**ABOUT THIS TASK**
In the material below, find every line containing "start" and copy that line.

**RECORDED INFORMATION**

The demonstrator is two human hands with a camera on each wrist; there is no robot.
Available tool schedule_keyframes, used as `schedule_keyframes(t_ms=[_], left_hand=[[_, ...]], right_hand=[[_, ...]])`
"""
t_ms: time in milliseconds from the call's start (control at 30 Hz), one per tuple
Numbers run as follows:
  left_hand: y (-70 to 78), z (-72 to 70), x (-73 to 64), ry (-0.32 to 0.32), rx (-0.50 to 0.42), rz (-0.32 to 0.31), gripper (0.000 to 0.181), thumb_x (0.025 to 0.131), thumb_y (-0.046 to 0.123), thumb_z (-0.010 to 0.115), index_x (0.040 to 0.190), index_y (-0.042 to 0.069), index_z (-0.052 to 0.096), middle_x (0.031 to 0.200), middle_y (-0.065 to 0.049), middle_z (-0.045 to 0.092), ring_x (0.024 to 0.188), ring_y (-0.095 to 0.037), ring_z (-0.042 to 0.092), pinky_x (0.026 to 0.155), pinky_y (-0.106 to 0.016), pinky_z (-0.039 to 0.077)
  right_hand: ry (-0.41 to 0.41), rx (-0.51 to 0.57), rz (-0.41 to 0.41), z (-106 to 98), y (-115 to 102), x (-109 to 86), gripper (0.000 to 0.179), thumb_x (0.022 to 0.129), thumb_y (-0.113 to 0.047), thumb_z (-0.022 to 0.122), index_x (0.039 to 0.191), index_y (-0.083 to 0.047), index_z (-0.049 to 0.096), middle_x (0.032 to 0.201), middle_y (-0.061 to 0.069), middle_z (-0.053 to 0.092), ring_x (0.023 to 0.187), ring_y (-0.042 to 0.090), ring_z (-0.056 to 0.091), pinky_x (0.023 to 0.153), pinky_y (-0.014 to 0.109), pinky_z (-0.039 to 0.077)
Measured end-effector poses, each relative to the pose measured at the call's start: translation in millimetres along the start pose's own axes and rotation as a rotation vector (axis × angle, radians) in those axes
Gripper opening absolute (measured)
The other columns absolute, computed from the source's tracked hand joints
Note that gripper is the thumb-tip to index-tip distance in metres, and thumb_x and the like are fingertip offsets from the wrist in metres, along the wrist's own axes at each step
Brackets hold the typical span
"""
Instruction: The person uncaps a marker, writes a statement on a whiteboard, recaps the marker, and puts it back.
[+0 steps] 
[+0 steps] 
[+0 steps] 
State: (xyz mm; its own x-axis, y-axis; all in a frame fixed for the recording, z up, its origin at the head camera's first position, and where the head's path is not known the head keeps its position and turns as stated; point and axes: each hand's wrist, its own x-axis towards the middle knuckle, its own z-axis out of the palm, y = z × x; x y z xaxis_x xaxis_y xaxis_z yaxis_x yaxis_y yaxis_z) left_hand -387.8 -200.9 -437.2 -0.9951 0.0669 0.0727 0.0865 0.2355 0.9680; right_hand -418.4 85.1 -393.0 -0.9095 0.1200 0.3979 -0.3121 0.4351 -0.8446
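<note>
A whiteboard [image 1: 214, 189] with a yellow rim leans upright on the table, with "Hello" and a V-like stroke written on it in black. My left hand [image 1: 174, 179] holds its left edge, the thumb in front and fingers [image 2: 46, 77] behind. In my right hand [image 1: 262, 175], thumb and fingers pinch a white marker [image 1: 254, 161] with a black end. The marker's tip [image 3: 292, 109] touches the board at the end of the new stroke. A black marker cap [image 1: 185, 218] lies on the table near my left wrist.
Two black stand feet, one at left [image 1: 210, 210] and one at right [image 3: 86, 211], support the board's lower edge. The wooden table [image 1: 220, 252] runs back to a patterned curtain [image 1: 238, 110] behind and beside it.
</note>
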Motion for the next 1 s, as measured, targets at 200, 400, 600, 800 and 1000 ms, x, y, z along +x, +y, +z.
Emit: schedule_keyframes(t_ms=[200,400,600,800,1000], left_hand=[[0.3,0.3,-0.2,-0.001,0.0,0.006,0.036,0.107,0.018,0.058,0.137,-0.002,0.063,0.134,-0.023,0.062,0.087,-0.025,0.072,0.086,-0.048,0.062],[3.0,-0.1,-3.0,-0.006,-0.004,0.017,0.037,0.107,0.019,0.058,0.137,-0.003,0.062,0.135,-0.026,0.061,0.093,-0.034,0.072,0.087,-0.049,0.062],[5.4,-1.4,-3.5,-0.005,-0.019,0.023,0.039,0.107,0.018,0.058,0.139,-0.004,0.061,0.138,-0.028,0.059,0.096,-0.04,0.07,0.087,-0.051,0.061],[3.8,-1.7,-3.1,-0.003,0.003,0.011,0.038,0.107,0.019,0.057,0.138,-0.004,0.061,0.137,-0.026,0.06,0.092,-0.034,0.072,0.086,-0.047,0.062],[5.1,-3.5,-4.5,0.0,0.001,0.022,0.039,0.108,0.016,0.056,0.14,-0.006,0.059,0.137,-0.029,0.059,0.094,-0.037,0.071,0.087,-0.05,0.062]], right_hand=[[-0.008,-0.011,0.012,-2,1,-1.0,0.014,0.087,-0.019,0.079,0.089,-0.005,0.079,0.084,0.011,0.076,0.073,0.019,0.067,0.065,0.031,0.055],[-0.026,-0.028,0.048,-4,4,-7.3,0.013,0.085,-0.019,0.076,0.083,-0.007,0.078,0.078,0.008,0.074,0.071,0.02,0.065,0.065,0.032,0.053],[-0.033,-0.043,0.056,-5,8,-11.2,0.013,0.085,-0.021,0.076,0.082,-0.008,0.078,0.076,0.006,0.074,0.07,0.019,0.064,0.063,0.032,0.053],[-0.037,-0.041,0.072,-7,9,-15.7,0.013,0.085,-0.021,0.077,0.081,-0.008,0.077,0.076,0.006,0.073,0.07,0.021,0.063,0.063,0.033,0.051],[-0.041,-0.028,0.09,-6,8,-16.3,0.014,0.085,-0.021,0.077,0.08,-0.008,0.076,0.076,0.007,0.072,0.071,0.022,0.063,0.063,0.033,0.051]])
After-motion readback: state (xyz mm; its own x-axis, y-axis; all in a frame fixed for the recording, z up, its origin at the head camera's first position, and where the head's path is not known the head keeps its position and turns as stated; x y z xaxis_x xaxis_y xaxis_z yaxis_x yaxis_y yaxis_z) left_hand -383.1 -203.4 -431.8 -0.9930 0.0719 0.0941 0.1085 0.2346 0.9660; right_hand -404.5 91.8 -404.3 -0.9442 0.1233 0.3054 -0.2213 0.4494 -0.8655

**SOLUTION TO THE PROBLEM**
t_ms: time in milliseconds from the call's start (control at 30 Hz), one per tuple
Measured end-effector poses, each relative to the pose measured at the call's start: translation in millimetres along the start pose's own axes and rotation as a rotation vector (axis × angle, radians) in those axes

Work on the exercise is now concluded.